Dimanche 31 janvier – Hsipaw – Les fous du volant

Ce matin, j'ai pris la décision de louer un scooter. Après avoir relu ma journée d'hier, je me dis que c'est vraiment une idée étrange. 

Il fait encore frais jusque vers 10 heures, la journée débute tranquillement sur notre balcon face à une école où les élèves répètent leurs leçons en une psalmodie lancinante et interminable. 
Ils commencent tôt, vers 6 heures du matin et finissent bien après le coucher du soleil. Je trouve ça original et beau, à en oublier de rédiger toutes les journées qui manquent encore à mon journal de voyage. 
Mais au bout de 2 heures, c'est devenu envahissant. D'ailleurs, plusieurs messages dans notre guesthouse s'excusent de la gêne occasionnée par ces deux écoles privées qui viennent de s'installer. 

Qu'importe, notre journée ne se passera pas sur notre balcon, la route nous attend. 
Nous nous rendons au petit restaurant non loin de notre chambre, qui est aussi loueur de mobs. Il demande trop cher pour ce que c'est, mais on dirait que les prix ne sont pas négociables. 
Bon, je sortirais donc 12$ pour cette petite 125 sans rétroviseurs et que le patron s'est empressé de vider de son essence. Il n'y a aucun casque à la bonne taille, la plupart ne s'attachent pas, il y a plus de poussière que de mousse, et de toute façon, ils sont optionnels. 

Allez, zou, direction la route de Mandalay, et les sources d'eau chaude qui nous attendent quelque part. 
Nous passerons le péage sans payer, astuce que nous indiquent quelques motards véreux, roulerons sur une route en assez mauvais état, serons doublés par des camions tonitruants et crachant noir, en direction de sources d'eau chaude. 

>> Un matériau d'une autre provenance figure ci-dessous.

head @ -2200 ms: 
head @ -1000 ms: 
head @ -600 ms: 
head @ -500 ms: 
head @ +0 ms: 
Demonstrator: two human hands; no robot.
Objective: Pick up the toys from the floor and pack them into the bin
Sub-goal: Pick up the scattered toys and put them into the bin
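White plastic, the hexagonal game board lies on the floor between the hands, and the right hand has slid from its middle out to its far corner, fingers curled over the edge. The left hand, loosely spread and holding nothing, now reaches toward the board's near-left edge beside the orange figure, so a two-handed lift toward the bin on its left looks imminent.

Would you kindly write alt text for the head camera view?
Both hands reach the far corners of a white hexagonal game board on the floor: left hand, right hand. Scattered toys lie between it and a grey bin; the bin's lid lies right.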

Les paysages sont grandioses et les gens croisés égaux à eux-mêmes, souriants et serviables. Aussitôt que nous demandons notre chemin, carte avec inscription birmane à l'appui, ils se feront un devoir de nous indiquer la route à suivre. 
Qui ne sera jamais la même d'une personne à l'autre. 
Nous ne trouverons jamais les sources d'eau chaude… 

En redescendant vers la plaine, nous remarquons des gens arrêtés près d'un stupa. Ce doit être un très beau point de vue du haut de cette dernière falaise, je décide de m'y arrêter moi aussi. 
En fait, nous comprenons rapidement que ce n'est pas du tout un point de vue, mais que dans ce virage très serré un terrible accident s'est produit il y a peu de temps. 
Un promontoire, un gros arbre avec un tronc très abîmé, beaucoup de branches brisées, presque 20 mètres de vide, et, tout au fond, des tôles éparpillées, un morceau de voiture. 

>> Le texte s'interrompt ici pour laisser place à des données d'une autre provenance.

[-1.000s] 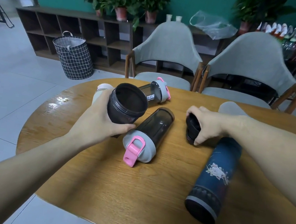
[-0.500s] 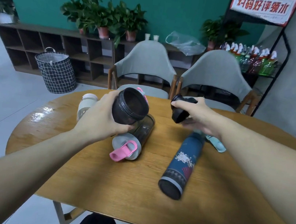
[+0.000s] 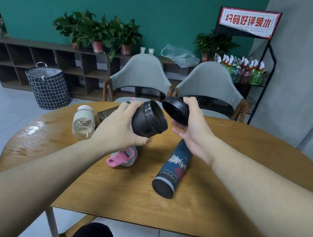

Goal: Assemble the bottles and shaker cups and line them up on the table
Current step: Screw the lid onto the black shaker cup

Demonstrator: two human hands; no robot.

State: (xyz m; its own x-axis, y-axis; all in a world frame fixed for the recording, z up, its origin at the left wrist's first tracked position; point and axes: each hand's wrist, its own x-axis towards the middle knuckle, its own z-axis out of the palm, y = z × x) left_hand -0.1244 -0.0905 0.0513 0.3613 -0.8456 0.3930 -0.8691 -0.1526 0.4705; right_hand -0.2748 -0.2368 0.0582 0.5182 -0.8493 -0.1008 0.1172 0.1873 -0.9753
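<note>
Head view: I hold the black shaker cup in my left hand, fingers wrapped round it, mouth tilted right. My right hand grips the black lid just beside that mouth, not touching. Both hang above the wooden table. On it lie a patterned blue bottle, a pink-lidded shaker and a clear bottle at far left.
</note>
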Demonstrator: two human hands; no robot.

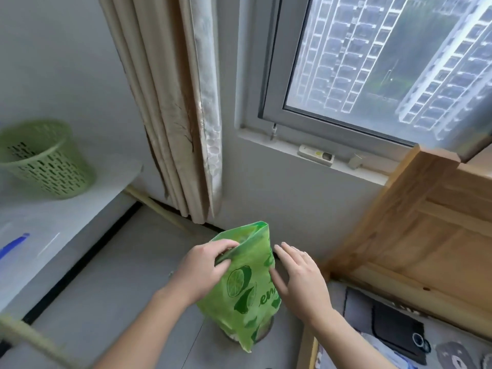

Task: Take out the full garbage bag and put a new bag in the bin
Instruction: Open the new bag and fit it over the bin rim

Nous imaginons parfaitement ce qui s'est passé. Vitesse excessive, perte de contrôle, tremplin sur la butte en terre, percute le tronc d'arbre et chute. Je ne veux pas penser au bus qui nous ramènera à Mandalay dans quelques jours… 

Nous regagnons donc les terres planes et trouvons enfin un point remarquable, le gros temple la Paya Bawgyo, où nous devons tourner vers le village des faiseurs de sel. Mais d'abord, c'est frichti.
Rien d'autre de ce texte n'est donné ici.